▶ **WORK TASK**
After finding the line that contains "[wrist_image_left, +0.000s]" in the entries below, retype it and every following line precisely, the last included.

[Stored items]

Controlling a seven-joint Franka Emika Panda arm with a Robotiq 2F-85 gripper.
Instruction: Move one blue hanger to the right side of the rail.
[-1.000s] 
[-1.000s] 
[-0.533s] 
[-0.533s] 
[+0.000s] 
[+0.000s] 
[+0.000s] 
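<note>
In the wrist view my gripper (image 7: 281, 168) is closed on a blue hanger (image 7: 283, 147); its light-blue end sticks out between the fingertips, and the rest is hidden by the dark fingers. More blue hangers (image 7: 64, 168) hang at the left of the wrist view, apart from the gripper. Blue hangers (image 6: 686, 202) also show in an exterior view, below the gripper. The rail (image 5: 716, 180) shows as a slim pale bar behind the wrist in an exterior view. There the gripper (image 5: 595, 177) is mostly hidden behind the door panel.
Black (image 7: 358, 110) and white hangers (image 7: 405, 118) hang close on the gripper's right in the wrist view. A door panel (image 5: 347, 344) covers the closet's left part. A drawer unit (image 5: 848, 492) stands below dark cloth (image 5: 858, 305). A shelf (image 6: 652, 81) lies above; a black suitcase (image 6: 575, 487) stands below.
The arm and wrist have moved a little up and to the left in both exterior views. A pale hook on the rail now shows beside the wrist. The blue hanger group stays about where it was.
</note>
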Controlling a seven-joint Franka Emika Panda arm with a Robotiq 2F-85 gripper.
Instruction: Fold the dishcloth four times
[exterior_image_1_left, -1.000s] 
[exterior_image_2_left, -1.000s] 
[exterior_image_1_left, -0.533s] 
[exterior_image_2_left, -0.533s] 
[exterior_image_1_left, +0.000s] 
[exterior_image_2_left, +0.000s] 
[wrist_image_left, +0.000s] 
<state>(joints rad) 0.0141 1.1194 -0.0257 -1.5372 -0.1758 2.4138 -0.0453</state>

▶ **SOLVED PROBLEM**
[wrist_image_left, +0.000s] 
<state>(joints rad) 0.0141 1.1194 -0.0257 -1.5372 -0.1758 2.4138 -0.0453</state>

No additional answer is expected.